### About this task
Search the records for the string "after", then copy each line that has it.
[[ Working data, beginning ]]
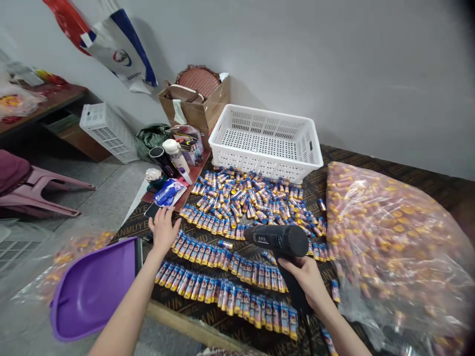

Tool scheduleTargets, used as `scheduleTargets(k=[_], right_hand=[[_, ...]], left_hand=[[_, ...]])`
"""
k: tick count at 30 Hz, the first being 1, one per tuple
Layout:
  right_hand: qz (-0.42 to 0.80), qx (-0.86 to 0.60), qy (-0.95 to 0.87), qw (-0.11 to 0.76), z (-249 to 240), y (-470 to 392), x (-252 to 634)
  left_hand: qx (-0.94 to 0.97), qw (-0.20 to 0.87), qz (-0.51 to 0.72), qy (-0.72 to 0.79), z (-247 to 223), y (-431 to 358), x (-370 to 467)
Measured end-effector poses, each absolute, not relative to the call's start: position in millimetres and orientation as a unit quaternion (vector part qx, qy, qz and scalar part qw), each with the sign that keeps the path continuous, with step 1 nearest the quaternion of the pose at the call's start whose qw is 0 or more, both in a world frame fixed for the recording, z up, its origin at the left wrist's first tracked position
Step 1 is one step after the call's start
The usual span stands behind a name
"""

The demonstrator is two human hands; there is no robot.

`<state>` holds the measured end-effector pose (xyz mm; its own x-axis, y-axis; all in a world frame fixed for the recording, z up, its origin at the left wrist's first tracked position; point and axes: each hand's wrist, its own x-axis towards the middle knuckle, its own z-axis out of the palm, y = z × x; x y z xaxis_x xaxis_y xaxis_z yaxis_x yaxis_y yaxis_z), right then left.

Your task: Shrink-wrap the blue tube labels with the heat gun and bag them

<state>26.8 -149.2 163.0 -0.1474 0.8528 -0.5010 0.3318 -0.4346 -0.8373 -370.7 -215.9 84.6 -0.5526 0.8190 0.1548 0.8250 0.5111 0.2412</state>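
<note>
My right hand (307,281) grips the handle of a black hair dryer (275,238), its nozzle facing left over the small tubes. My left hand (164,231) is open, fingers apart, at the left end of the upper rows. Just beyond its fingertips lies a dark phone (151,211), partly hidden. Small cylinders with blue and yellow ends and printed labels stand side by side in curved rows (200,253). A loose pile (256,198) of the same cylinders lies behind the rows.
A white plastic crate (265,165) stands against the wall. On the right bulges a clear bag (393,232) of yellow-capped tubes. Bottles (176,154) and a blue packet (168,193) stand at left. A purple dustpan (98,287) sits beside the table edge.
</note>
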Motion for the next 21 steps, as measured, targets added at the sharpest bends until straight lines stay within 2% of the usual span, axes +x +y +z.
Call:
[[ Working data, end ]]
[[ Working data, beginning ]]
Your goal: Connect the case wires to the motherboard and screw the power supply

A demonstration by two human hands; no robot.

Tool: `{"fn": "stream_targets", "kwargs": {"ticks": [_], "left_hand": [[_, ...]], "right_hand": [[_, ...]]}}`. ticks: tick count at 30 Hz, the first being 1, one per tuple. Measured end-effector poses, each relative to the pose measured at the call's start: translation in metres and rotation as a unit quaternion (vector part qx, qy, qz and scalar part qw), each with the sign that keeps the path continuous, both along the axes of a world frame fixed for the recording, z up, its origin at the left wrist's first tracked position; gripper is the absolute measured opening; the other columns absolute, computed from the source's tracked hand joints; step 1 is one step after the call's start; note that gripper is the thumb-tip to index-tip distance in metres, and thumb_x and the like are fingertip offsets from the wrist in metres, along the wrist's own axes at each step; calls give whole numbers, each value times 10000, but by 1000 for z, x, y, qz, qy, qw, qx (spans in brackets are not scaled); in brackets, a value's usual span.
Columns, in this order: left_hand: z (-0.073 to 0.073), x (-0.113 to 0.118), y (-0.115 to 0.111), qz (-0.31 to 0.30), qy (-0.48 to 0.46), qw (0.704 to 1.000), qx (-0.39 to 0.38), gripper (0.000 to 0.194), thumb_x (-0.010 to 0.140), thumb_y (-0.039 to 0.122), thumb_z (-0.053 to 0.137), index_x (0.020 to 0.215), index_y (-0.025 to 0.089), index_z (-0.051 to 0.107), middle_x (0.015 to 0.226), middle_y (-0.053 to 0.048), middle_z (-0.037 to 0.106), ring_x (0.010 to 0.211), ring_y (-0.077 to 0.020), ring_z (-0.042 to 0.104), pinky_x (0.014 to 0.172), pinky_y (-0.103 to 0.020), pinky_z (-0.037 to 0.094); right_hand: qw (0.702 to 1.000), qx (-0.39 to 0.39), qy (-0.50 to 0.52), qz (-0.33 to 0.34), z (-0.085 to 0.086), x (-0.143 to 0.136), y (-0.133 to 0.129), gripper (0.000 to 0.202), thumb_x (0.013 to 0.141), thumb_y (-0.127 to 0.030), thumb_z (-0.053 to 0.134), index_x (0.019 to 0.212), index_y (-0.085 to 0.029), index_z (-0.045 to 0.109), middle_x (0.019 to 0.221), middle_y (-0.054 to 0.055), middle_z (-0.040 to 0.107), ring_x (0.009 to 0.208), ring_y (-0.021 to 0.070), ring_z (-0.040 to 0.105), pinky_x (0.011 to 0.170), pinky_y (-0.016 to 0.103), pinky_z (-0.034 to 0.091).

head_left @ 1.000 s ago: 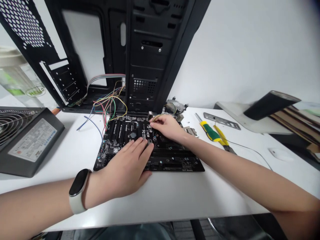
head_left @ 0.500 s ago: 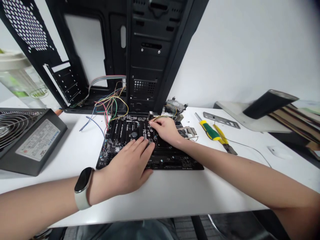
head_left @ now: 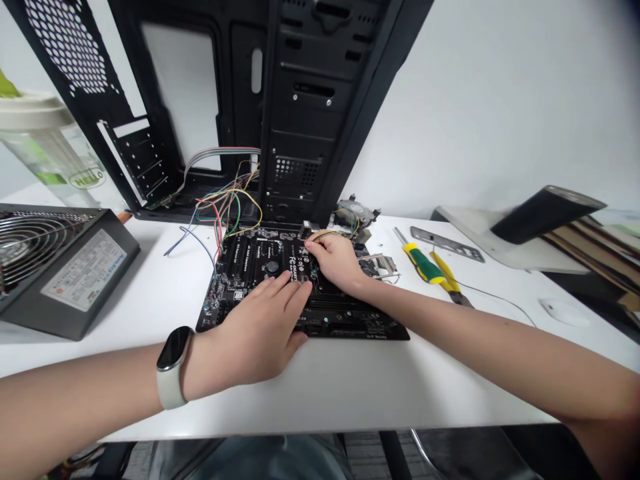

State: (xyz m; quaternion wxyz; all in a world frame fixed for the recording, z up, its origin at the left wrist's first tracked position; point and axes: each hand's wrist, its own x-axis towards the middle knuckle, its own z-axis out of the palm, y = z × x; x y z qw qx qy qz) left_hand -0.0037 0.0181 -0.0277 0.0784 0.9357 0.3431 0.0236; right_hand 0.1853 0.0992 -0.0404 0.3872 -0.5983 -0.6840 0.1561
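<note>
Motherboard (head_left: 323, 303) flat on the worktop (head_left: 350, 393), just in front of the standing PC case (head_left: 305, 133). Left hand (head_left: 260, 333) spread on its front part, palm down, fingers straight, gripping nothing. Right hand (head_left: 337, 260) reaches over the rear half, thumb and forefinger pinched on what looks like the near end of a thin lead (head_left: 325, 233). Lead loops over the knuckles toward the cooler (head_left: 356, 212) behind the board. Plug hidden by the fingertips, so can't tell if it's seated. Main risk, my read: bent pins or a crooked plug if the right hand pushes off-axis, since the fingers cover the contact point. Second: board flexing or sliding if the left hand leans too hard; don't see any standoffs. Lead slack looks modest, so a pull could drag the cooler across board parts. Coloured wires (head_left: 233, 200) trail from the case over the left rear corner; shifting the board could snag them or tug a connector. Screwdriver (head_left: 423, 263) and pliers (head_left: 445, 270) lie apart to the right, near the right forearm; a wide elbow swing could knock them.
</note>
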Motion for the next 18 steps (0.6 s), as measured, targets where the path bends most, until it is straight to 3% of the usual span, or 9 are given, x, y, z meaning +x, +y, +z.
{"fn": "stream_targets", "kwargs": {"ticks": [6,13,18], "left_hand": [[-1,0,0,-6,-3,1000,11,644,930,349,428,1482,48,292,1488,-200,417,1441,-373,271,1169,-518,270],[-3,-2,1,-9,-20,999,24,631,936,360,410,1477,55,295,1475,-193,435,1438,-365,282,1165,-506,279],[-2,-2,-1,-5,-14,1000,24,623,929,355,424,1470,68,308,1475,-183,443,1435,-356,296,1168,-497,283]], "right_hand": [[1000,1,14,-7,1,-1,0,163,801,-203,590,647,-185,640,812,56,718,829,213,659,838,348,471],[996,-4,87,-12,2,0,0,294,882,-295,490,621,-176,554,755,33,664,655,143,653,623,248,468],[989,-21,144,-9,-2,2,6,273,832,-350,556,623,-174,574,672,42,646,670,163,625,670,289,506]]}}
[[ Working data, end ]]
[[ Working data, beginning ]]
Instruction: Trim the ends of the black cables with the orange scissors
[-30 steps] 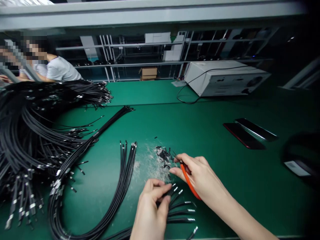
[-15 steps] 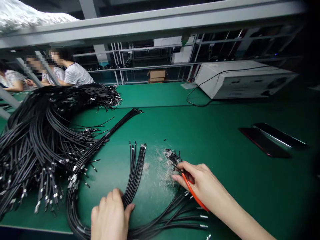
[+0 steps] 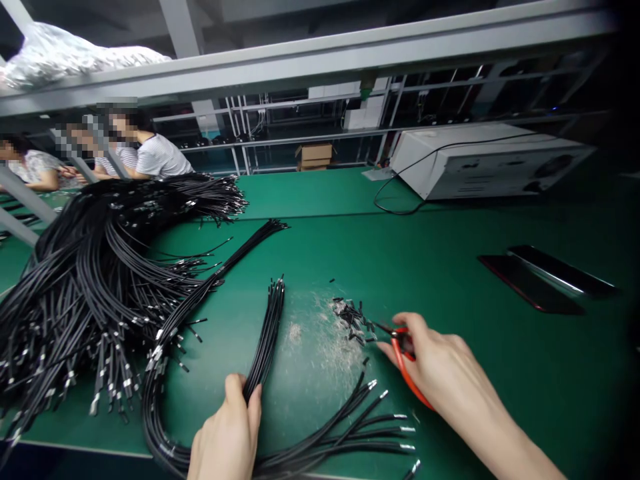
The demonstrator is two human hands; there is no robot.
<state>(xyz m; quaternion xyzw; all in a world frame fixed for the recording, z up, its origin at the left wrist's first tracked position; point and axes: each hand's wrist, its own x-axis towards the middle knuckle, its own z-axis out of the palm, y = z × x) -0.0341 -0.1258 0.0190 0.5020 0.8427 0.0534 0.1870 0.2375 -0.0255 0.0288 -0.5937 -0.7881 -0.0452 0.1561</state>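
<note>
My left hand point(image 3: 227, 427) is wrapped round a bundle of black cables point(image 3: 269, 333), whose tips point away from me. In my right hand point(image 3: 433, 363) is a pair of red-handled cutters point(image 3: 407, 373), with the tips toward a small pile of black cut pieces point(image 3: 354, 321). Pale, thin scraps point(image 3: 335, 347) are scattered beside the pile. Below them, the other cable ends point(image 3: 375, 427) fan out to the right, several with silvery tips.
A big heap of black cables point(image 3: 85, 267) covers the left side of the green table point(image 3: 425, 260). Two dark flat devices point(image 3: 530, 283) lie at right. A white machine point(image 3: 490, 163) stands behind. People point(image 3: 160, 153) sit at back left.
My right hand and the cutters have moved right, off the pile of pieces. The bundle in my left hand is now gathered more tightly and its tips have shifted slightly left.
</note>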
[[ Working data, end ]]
### Task result
Step 1 is one step after the call's start
Tool: `{"fn": "stream_targets", "kwargs": {"ticks": [_], "left_hand": [[_, ...]], "right_hand": [[_, ...]]}}`. ticks: tick count at 30 Hz, the first being 1, one per tuple. Measured end-effector poses, each relative to the pose measured at the call's start: translation in metres and rotation as a unit quaternion (vector part qx, qy, qz and scalar part qw), each with the sign that keeps the path continuous, both along the axes of a world frame fixed for the recording, z up, its origin at the left wrist's first tracked position; gripper is the absolute measured opening; the other columns absolute, computed from the source's tracked hand joints; step 1 is one step after the call's start; note that gripper is the thumb-tip to index-tip distance in metres, and thumb_x and the like are fingertip offsets from the wrist in metres, along the wrist's own axes at each step; calls give whole numbers, each value times 10000, but by 1000 for z, x, y, qz, qy, qw, qx (spans in brackets are not scaled); in brackets, a value's usual span.

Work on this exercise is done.